> Given data
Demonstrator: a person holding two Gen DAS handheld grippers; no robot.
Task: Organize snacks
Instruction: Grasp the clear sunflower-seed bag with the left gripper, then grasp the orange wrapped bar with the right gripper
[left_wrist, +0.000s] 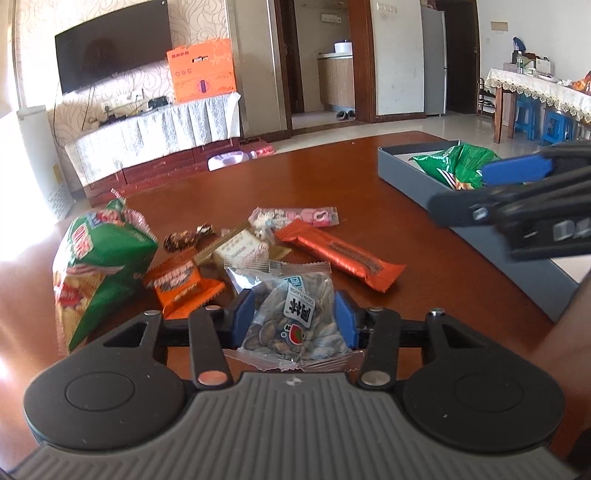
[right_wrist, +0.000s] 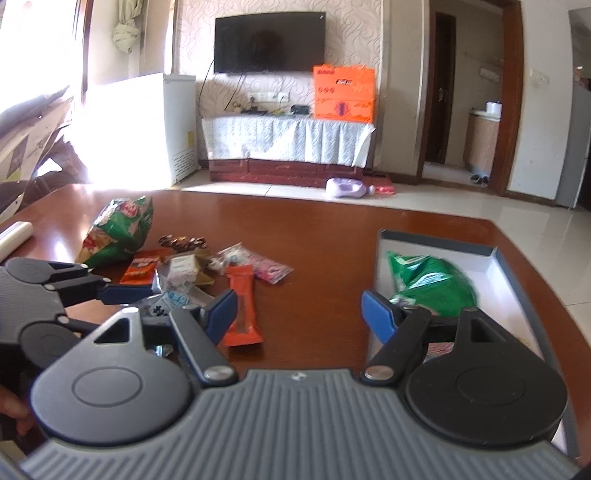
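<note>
My left gripper (left_wrist: 294, 314) is shut on a clear packet of sunflower seeds (left_wrist: 295, 317), at the near edge of a snack pile on the brown table. The pile holds a green chips bag (left_wrist: 96, 266), a long orange bar (left_wrist: 340, 254), a small orange pack (left_wrist: 184, 286), a beige packet (left_wrist: 243, 247), a pink candy packet (left_wrist: 314, 216) and a dark wrapped sweet (left_wrist: 186, 236). My right gripper (right_wrist: 299, 314) is open and empty, over the table between the pile and a grey box (right_wrist: 513, 273) that holds a green bag (right_wrist: 432, 280).
The grey box (left_wrist: 410, 177) stands at the right of the table, with my right gripper (left_wrist: 517, 192) over its near side in the left wrist view. A pale roll (right_wrist: 14, 236) lies at the table's left edge. The table's far edge (right_wrist: 332, 206) drops to tiled floor.
</note>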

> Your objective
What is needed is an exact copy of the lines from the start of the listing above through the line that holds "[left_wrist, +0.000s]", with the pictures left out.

> Worked solution
Demonstrator: a person holding two Gen DAS handheld grippers; no robot.
Task: Organize snacks
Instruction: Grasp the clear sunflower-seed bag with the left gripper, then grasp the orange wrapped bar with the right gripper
[left_wrist, +0.000s] 

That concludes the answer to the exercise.